9 De moord op Lebbe, tussen Norg en Vries

Profiel van de misdaden:

Plaats: in de weilanden tussen Norg en Vries

tijd : in de negentiende eeuw

Slachtoffer : Lebbe, een halfblinde bedelares. Ze werd in de weilanden doodgestoken

dader : onbekend, maar in de bekendste variant van het verhaal – die van Josef Cohen – is het een landarbeider, Jan genaamd

Motief : hij doodde Lebbe uit geldgebrek

Afloop: Jan werd ter dood veroordeeld, maar wat er met Lebbes lichaam gebeurde en met de plaats waar ze stierf, is zeer opmerkelijk…

Het was op een najaarsavond. Een koude wind joeg over de heide. De lucht was grauw. Fijne hagel striemde tussen de regenvlagen door de berken en de elzen en rukte de laatste blaadjes los van de takken. Over het pad door de heide ging een oude halfblinde vrouw. Ze strompelde met onder haar ene arm een doek met bedelwaar en in de andere hand een stevige stok, om niet weg te glibberen in de modder en om zich tegen gevaar te weren. De punt van de tipdoek op haar hoofd wapperde op en maakte zo haar grijze haren zichtbaar. Lebbe was haar naam. Ze was op weg naar Norg. Verlangend naar onderdak in een schuur, om te rusten op wat stro. Rusten. Zij wilde meteen wel rusten. Ze was zo oud en zo moe.

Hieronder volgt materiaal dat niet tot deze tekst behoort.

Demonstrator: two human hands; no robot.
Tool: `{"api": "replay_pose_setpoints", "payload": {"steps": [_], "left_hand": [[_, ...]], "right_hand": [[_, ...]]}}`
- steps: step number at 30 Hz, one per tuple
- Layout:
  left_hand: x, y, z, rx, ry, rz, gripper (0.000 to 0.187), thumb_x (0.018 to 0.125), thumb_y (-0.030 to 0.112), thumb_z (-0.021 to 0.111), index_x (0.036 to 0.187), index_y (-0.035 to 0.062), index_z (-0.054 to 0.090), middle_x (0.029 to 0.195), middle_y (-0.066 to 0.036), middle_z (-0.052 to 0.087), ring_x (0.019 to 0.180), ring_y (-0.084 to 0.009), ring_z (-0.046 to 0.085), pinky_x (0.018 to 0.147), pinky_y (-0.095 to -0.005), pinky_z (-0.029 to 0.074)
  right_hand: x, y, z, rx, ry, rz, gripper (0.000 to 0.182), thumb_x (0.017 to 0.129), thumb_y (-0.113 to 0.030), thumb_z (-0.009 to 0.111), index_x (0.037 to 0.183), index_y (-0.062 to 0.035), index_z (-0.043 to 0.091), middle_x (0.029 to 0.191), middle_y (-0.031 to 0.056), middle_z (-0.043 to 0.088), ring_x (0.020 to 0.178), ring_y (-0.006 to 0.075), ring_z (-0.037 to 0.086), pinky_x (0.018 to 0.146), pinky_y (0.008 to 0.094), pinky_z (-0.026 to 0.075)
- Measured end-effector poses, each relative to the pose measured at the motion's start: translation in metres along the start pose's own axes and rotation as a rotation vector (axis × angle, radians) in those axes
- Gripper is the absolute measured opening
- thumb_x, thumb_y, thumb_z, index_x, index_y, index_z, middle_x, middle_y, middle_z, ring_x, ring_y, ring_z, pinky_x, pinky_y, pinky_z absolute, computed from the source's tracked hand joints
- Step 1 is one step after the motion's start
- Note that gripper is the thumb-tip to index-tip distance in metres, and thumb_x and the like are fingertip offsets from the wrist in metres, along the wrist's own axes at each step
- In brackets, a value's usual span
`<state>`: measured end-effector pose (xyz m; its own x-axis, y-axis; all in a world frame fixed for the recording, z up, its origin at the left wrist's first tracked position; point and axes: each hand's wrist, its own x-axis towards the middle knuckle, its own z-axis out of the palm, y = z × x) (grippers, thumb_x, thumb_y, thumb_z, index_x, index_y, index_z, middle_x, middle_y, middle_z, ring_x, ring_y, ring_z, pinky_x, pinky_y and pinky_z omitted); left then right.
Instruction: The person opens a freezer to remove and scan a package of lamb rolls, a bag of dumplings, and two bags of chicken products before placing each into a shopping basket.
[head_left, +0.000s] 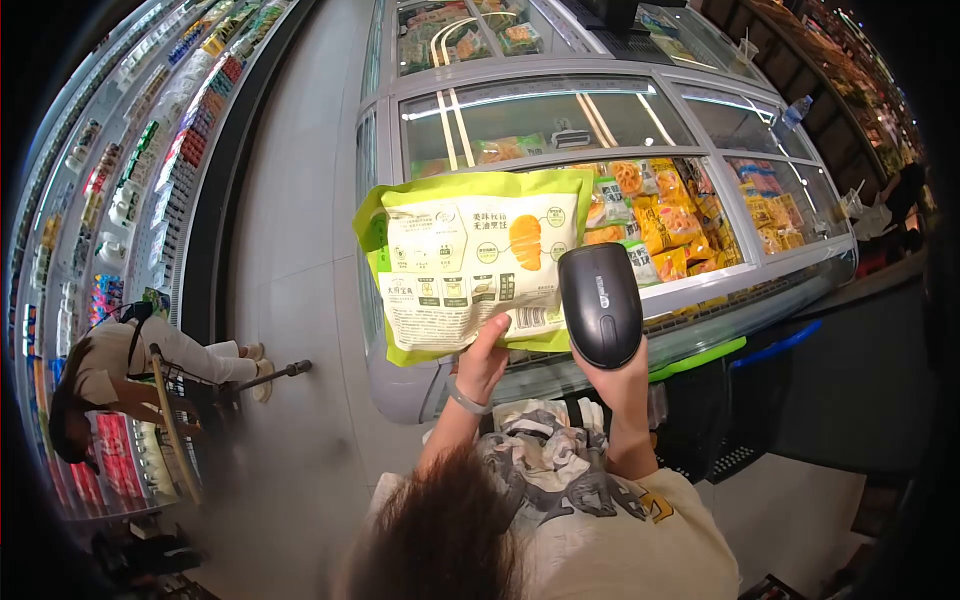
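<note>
My left hand (485,362) is closed on the lower edge of a green and white frozen food bag (460,265), thumb on its front. The printed side, with an orange food picture and a barcode near the bottom right, faces me. In my right hand (617,382) is a black barcode scanner (602,305), gripped from below with its rounded back toward me. The scanner is at the right edge of the bag, close to the barcode, and overlaps the bag's edge in view. Its front end is hidden from me.
A glass-topped chest freezer (550,110) stands ahead, with yellow food bags (665,225) inside. Black baskets with green (698,360) and blue (775,345) handles are at right. Across the aisle, a person (130,375) with a cart stands by stocked shelves (150,170).
</note>
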<state>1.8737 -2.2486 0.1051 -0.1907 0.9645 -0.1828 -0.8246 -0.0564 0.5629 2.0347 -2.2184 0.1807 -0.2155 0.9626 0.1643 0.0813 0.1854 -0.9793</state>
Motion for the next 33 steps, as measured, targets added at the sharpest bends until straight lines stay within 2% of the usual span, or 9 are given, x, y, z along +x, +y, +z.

In het westen, vlak boven de kim, kleurde de lucht. Een blauwe streep. Daaronder en daarboven een vreemde, zachtpaarse gloed als teken van de zon, die weg was.

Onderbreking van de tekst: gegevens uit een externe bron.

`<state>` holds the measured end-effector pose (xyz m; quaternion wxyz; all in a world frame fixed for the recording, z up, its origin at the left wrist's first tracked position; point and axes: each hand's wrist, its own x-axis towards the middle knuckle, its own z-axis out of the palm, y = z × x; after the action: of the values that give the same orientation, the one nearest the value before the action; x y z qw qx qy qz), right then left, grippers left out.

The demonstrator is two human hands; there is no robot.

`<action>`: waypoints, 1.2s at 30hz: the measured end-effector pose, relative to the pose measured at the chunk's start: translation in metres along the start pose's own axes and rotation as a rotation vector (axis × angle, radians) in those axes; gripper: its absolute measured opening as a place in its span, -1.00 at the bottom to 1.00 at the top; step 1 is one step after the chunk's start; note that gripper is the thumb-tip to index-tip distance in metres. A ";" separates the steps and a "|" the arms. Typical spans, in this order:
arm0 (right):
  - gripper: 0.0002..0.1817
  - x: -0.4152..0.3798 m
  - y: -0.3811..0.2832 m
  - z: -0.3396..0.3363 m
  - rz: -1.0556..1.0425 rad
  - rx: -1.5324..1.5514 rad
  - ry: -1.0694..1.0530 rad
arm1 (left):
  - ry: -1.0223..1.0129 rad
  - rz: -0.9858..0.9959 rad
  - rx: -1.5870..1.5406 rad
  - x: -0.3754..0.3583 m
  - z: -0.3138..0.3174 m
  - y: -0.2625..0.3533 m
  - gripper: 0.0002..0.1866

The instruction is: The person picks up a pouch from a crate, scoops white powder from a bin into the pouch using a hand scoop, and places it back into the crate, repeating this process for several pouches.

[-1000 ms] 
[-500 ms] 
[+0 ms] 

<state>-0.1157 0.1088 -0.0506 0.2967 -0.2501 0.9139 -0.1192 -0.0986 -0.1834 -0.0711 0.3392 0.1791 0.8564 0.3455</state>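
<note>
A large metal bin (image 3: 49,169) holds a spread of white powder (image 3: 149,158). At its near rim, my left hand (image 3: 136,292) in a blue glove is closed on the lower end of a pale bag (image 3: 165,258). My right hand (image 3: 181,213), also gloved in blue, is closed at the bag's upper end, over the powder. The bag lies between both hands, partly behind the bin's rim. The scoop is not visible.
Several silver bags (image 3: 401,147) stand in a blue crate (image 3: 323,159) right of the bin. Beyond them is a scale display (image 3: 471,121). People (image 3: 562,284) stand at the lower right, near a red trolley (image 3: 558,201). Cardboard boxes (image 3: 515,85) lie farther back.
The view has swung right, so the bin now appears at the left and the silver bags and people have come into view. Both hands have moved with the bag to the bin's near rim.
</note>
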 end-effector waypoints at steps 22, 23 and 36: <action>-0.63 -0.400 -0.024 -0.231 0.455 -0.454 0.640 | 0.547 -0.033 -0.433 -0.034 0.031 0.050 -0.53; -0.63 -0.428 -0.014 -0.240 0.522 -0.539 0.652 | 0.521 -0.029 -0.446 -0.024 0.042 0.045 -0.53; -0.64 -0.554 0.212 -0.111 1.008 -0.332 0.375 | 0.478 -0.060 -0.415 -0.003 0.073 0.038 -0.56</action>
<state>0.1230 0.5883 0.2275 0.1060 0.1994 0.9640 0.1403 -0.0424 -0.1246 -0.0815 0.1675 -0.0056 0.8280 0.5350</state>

Snijdender werd de wind, venijniger de hagel en nog kouder de regen. Haar gezicht, haar hoofdhuid en haar handen pijnden van vocht en kou. De wind probeerde te blazen door haar dunne kleren en onder de omslagdoek, om te komen bij haar schouders.

Moord op Lebbe tussen Norg.tif

Zwaarder werd het geluid waarmee haar stok neerkwam op het heidepad. Zwaarder werden de voeten na elke stap die Lebbe dichter bracht bij Norg.

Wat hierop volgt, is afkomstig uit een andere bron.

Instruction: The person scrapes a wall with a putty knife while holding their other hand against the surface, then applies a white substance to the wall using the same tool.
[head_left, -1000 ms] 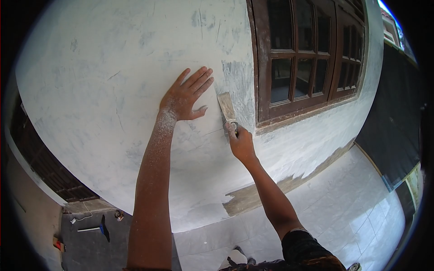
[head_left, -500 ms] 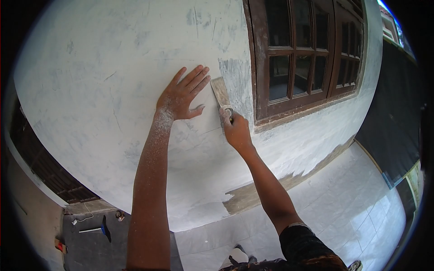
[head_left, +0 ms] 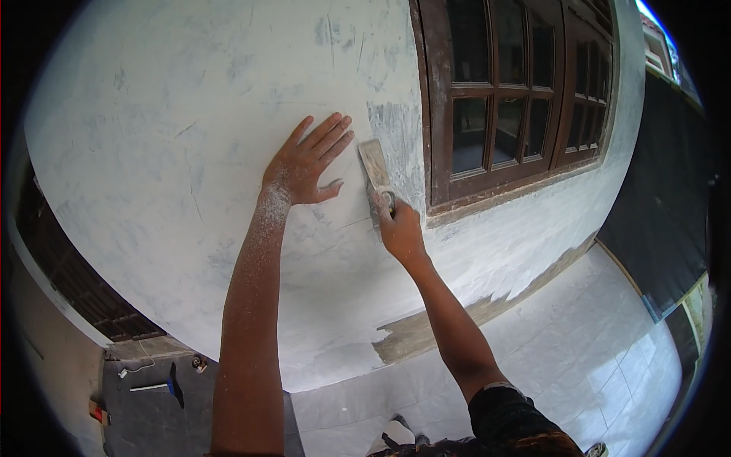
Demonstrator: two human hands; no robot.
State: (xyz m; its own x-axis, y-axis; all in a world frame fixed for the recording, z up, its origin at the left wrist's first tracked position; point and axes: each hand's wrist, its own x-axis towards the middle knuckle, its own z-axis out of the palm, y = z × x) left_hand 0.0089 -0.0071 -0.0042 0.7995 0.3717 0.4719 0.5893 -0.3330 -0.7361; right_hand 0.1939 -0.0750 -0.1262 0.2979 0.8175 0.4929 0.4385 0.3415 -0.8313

Daar was een kleine hoogte. Opzij van het pad. Zij voelde zich zo vreemd, zo moe. Zo door en door koud, zo door en door nat. Even rusten? Even zitten met de rug naar de wind. Even maar, ook al was de grond zo nat.

De doek met bedelwaar gleed weg uit haar arm en plofte in een plas. Lebbe boog zich om haar schamele bezit te grijpen. Haar stok lag naast haar. Ze verloor haar evenwicht. Haar magere lijf had geen houvast meer. Haar handen weerden zich niet meer af. Zo gleed ze languit naast haar waar in het water. Haar kleren zogen het vocht op en kilheid omklemde toen heel haar lichaam. Zonder pijn, zonder lijden gleed zo de oude Lebbe de eeuwigheid binnen.

De andere dag. De regen had opgehouden. Stapelwolken achtervolgden elkaar boven het heideveld. Ze werden voortgejaagd door de kille oostenwind langs de hardblauwe hemel. Jan Starke, de scheper van Norg, zocht met zijn schapen naar plekken met nog iets eetbaars. Zijn honden ontdekten het lijk van Lebbe. Jan Starke schrok. Hij kende Lebbe. Zij zwierf van boerschap naar boerschap. Nergens was zij thuis en niemand wist waar zij hoorde.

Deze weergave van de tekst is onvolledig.